Pourtant, le 22 novembre 2012, le lendemain de la signature d’un accord de cessez-le-feu qui a mis fin à l’opération Pilier de défense – huit jours de campagne sans aucune attaque terrestre – Liberman avait loué la décision du gouvernement.

« Nous savons prendre des décisions qui servent l’intérêt national », avait-il déclaré à l’époque. « La force ce n’est pas uniquement frapper mais aussi [savoir] exercer de la retenue ».

La décision du cabinet d’accepter le cessez-le-feu a été sévèrement critiquée par de nombreux députés de la coalition. Beaucoup d’entre eux ont fait écho à l’appel de Liberman de reprendre la bande de Gaza. Le ministre de la Communication, Gilad Erdan, a déclaré que le rejet de l’accord par le Hamas « révèle au monde que le Hamas n’a qu’un seul but, et c’est de tuer autant d’Israéliens que possible ».

Erdan a exhorté l’armée à envahir la bande de Gaza, et à débarrasser l’enclave côtière de l’influence du Hamas.

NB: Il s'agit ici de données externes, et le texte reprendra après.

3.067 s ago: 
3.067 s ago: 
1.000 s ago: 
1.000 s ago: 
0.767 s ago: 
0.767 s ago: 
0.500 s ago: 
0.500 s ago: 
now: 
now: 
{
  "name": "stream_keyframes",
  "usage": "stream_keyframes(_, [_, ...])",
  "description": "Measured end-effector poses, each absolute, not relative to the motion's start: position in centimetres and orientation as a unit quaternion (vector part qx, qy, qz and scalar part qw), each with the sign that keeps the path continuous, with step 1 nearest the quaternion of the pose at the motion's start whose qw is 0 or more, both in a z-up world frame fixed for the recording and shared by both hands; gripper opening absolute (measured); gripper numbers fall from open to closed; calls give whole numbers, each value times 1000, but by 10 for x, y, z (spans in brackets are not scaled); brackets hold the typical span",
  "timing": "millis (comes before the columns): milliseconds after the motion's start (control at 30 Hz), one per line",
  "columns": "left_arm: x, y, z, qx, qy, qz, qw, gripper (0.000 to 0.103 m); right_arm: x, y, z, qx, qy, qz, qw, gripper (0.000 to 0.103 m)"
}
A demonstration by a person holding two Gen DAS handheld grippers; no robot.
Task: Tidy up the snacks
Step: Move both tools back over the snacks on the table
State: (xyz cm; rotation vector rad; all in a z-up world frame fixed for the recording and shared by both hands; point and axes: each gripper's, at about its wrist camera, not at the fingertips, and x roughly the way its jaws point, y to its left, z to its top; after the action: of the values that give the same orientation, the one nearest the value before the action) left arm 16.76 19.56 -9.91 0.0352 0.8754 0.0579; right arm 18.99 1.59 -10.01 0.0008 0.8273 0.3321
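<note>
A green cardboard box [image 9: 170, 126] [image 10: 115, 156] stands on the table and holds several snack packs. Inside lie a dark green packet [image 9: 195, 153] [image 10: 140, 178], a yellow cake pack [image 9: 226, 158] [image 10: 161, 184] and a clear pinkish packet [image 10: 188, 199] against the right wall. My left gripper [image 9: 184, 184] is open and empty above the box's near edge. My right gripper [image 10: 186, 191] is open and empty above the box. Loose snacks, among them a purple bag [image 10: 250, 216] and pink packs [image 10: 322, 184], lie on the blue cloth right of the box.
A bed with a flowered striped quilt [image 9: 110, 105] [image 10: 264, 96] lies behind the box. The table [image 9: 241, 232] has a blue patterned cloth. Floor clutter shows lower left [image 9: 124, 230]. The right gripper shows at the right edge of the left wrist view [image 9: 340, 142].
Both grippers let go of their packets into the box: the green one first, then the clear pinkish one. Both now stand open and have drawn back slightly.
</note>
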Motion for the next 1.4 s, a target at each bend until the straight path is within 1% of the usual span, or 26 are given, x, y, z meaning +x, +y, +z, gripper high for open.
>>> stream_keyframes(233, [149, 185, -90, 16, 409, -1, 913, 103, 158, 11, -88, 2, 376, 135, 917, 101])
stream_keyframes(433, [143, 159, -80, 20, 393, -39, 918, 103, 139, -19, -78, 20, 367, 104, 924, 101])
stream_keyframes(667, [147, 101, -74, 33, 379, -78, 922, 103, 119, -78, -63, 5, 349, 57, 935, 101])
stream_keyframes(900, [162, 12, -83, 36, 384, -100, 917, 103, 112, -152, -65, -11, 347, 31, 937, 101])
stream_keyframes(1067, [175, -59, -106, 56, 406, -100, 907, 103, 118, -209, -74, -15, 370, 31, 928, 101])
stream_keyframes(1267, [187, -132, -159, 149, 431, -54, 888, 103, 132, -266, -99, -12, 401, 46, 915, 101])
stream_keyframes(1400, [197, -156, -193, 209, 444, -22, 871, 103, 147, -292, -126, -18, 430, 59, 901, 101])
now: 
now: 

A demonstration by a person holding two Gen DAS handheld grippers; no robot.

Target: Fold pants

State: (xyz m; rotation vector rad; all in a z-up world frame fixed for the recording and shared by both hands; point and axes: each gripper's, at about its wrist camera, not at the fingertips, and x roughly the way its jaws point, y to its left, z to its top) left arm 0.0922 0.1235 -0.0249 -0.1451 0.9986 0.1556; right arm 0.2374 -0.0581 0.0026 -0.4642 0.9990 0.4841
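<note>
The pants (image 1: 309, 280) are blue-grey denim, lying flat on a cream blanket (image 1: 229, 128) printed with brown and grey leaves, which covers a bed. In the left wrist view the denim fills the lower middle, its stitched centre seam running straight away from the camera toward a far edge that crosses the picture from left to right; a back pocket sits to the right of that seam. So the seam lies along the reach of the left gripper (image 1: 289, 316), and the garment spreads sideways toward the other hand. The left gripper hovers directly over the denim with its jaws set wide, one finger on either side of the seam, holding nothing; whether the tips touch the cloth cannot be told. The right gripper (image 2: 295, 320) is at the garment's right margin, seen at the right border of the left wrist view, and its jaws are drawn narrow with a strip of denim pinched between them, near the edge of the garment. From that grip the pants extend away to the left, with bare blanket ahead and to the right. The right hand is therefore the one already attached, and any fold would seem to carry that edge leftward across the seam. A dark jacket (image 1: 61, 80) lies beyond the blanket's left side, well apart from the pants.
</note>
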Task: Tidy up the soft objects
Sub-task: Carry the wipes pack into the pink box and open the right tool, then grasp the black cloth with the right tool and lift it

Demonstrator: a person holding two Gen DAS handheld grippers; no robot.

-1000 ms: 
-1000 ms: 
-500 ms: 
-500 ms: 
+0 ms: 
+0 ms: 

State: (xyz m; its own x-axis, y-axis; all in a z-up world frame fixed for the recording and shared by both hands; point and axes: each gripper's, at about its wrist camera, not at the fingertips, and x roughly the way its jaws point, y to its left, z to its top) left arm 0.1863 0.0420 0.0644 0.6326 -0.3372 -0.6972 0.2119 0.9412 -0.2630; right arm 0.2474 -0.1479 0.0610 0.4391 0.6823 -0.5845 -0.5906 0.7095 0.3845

« Israël doit écraser les infrastructures du Hamas et nous ne devons pas nous arrêter jusqu’à ce que le travail soit fini, jusqu’à ce que les tirs sur les citoyens israéliens s’arrêtent complètement et que la bande de Gaza soit démilitarisée de toutes les roquettes et des tunnels », a-t-il affirmé.

Plus de cinquante roquettes ont été tirées sur le territoire israélien dans les heures qui ont suivi l’annonce de la proposition du cessez-le-feu. Ces tirs ont poussé l’armée à reprendre ces frappes dans la bande de Gaza.

« Après six heures d’attaques unilatérales du Hamas, l’armée a repris ses activités opérationnelles dans la bande de Gaza », déclare le porte-parole de l’armée israélienne, Peter Lerner.

Netanyahu, pour sa part, a ordonné à l’armée d’ « agir fermement contre les cibles terroristes de Gaza ».